Это был собственный экипаж, чрезвычайно элегантная виктория. Кони играли на бегу, а на кучере была парадная ливрея. На голубых кожаных подушках довольно красивая женщина выставляла напоказ слишком рыжие волосы, слишком продолговатые глаза, слишком накрашенные губы и платье, достойное королевы.
Дама улыбнулась Бернару и проехала. Барышня Дакс, изумленная и шокированная, схватила брата за руку:
– Бернар! Ты с ума сошел? С чего ты вздумал раскланиваться с этой… с этой кокоткой?
Бернар, рассерженный, огрызнулся:
– Отчего ты не скажешь прямо «девкой»! Кокотка? Это страшно шикарная женщина. Ее зовут Диана д'Арк…
Барышня Дакс пожала плечами: буржуазная кровь всех ее почтенных бабушек возмутилась в ней, наполнила ее отвращением и презрением.
– Мама была бы очень довольна, если б слыхала тебя! Где ты познакомился с этой тварью?
– Если тебя станут спрашивать, ты скажешь, что ничего не знаешь об этом.
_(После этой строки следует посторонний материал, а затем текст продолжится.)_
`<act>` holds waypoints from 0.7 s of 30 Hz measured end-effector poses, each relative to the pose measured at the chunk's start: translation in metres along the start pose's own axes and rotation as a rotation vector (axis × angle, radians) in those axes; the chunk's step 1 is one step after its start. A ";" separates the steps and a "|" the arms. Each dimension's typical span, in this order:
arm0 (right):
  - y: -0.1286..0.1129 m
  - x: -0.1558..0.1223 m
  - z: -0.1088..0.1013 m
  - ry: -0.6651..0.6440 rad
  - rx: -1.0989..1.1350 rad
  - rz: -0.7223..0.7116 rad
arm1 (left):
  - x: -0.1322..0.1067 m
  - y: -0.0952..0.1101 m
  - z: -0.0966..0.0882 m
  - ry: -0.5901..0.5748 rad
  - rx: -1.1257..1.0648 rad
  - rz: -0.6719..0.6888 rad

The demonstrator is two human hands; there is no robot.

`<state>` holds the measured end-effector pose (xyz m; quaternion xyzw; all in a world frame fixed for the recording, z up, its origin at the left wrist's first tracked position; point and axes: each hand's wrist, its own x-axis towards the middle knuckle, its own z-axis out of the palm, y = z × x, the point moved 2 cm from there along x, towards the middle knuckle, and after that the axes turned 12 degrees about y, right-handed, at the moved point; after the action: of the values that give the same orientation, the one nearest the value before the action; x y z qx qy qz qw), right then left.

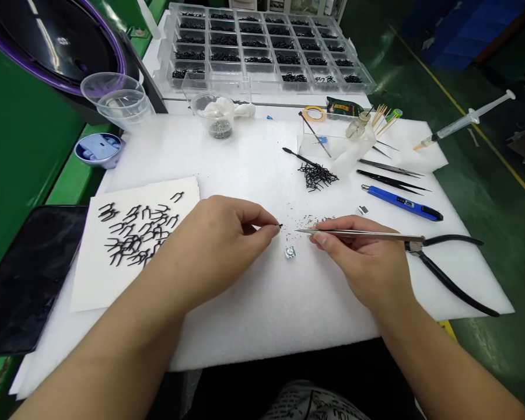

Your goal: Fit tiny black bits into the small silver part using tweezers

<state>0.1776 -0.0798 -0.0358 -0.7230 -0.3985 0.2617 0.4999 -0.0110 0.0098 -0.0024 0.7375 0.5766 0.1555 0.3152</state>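
Observation:
My left hand is closed in a pinch on a small black part, of which only the tip shows past the fingertips. Held in my right hand are metal tweezers, their points facing left, a little short of that part. Tiny dark bits lie scattered on the white foam sheet between and behind my hands. Just below the tweezer points sits a small silvery metal piece. A heap of black bent pieces is farther back.
Black forked pieces lie on a white card at left, near a black tablet-like slab. Black-handled pliers, a blue cutter, more tweezers and a syringe lie right. A compartment box stands behind.

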 end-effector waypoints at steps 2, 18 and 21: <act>0.002 0.000 0.000 -0.008 0.032 0.010 | 0.000 -0.002 0.001 -0.030 -0.034 -0.023; 0.008 0.000 0.001 -0.041 0.119 -0.042 | 0.010 -0.016 0.006 0.028 -0.111 -0.135; 0.008 -0.002 0.003 -0.018 0.073 -0.085 | 0.010 -0.012 0.005 0.066 -0.116 -0.141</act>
<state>0.1767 -0.0819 -0.0445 -0.6843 -0.4234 0.2613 0.5330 -0.0138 0.0195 -0.0155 0.6702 0.6272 0.1901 0.3483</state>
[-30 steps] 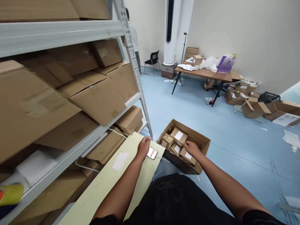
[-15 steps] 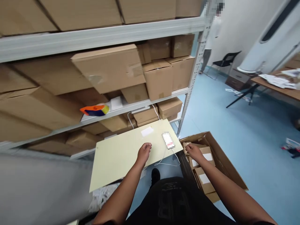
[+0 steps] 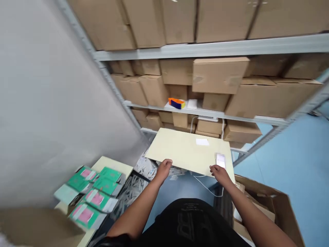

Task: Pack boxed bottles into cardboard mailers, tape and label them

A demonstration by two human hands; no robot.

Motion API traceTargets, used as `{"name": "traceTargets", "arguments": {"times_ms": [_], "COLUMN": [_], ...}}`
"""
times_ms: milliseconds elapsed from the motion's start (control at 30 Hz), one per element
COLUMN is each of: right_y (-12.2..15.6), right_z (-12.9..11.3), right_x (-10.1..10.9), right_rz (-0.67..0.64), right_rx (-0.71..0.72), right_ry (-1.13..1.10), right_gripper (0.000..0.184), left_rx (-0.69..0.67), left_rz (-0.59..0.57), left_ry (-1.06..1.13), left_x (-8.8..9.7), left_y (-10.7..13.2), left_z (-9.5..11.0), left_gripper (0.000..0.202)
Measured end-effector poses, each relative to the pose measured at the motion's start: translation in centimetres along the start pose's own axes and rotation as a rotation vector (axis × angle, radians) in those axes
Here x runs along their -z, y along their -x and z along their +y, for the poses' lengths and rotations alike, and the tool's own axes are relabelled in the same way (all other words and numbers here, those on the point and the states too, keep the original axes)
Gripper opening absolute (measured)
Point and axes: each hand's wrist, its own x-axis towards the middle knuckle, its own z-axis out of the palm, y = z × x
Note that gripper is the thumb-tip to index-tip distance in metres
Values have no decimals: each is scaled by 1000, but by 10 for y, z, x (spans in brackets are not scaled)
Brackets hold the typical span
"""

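Observation:
My left hand (image 3: 163, 169) hovers by the near edge of a pale yellow board (image 3: 177, 147), fingers curled in, with nothing visible in them. My right hand (image 3: 219, 173) is by the board's right part, its fingers likewise curled together and no object showing. Just beyond it lies a phone (image 3: 220, 160) with a lit screen; whether the fingertips touch it I cannot tell. A white cable (image 3: 209, 191) loops below the board's near edge. Farther back on the board is a white slip of paper (image 3: 202, 141).
Metal shelving (image 3: 205, 49) full of cardboard boxes stands ahead, with an orange and blue tape dispenser (image 3: 177, 103) on one shelf. On the left, green and pink packages (image 3: 106, 180) lie on another surface. An open carton (image 3: 279, 206) holding boxes stands at right.
My view has swung left, bringing the green packages into sight and taking the desk and other person out. My right hand has moved from over the carton to the board beside the phone.

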Motion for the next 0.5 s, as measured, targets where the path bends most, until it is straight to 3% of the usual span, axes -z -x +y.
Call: {"name": "traceTargets", "arguments": {"times_ms": [167,500], "right_y": [-7,19], "right_z": [-43,-166], "right_x": [-71,-261], "right_rz": [-142,-411], "right_rx": [51,305], "right_ry": [48,302], "right_gripper": [47,44], "left_rx": [-1,116], "left_rz": [121,355], "left_ry": [8,69], "left_x": [76,253], "left_y": [30,106], "left_z": [-38,-142], "left_gripper": [30,23]}}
Барышня Дакс сдержала резкое слово и повернулась спиной к рыжей Диане д'Арк, как поворачиваются спиной к куче грязи.
V
«Дакс и K°, торговля шелком»; социальное положение ясно из медной дощечки на двери, которая выходит на улицу Террай. Улица Террай, сумрачная и тусклая, стиснута между огромными уродливыми домами, липкими от сырости. За шершавыми, потемневшими от селитры и копоти стенами шелк отдыхает от путешествий. Его привозят издалека. Он родится в Сирии или Бруссе, на турецких полях, утыканных белыми минаретами и черными кипарисами, или в Персии, опоясанной заостренными утесами, или в кочевом Туркестане, или в китайском Кантоне, насквозь пропахшем дикой мятой, или на плоском берегу Голубой реки, которая кишит джонками, или среди японских долин, гармонично изрезанных ручьями и озерами. Жительницы Кантона, усыпанные украшениями из нефрита, женщины Срединного царства с крохотными ножками, жеманные мусмэ окружали его материнскими заботами, кормили листьями шелковицы, отогревали в особых плотно закрытых питомниках для шелковичных червей. Потом в шумных шелкопрядильнях его распутывали под небольшими проворными щетками в кипящей и проточной воде. И шелковая пряжа цвета кокона – золотисто-желтая, водянисто-зеленая или белоснежная, – заплетенная мотками, веером, овалами, сложенная в пакеты с тысячью разных названий и тысячью разных форм, начинала свое медленное путешествие. Она плыла на сампанах по большим рекам, ее перегружали на шаланды в морских портах. Пузатые торговые суда и длинные пакетботы складывали ее в своих трюмах; локомотивы перевозили ее в бесчисленных вагонах. Она отдыхала в доках и складах; тряские грузовые автомобили укрывали ее под своим брезентом, – и вот наконец она спит в складе на улице Террай в ожидании новых будущих томлений – сучения, окраски, тканья, выделки.